About the most interesting sport I have ever
engaged in, was the hunting of large wolved in Indian Territory
in 1875, when they were found in great numbers. A party of hunters,
very often numbering from ten to twenty, and well mounted, would
move out to a divide or high ground of the rolling prairies,
each with a greyhound or staghound in leash, while some men
would be sent along through the timber and the ravines with
deerhounds and bloodhounds to start the wolves out of the cover
on to the high ground. The moment they appeared and undertook
to cross the prairie, a signal would be given and the dogs let
loose. The result would be a grand rush and chase of from three
to five miles, winding up with a fierce fight. The large grey
wolves were very powerful; you could hear their jaws snap half
a mile away, and frequently they cut the dogs very badly. When
any one dog had courage enough to make the attack all the others
would rush in; and I have frequently seen the whole pack upon
one large wolf.
There is, however, rarer sport than this to
me in hunting the bear with a well trained pack of dogs. Mr.

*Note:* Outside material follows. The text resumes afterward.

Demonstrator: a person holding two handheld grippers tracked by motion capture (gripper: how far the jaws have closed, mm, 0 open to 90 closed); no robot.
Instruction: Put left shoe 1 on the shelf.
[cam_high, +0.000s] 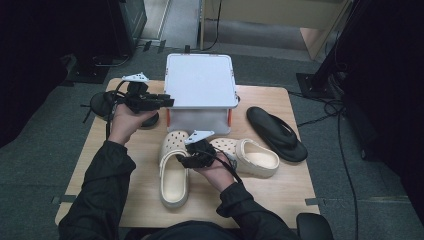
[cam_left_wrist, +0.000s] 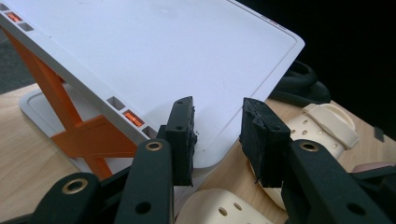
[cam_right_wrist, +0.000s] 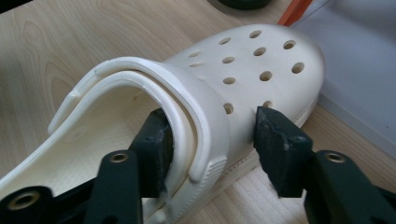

Montague S. Stevens, an English gentleman, who has a large cattle
ranch in New Mexico, has a fine pack of dogs, composed of bloodhounds,
fox terriers, staghounds, boarhounds, Russian wolfhounds, and
various others of the canine species - the first used as trailers
- and taken altogether they will tree or bring to bay any bear
found in the country. In fact they fight the bear so furiously
that he pays little attention to the hunters, so that they can
approach with comparative safety. It is royal sport, though
very difficult and somewhat dangerous. The hunters are usually
mounted on strong, hardy, sure-footed horses, as they are obliged
to ride rapidly up and down the sides of precipitous mountains.
Bear hunting is the most dangerous of all kinds
of sport, and is uninteresting unless one is equipped with a
well trained pack of dogs - a pack used for no other purpose.
Such dogs are never allowed to hunt any other game.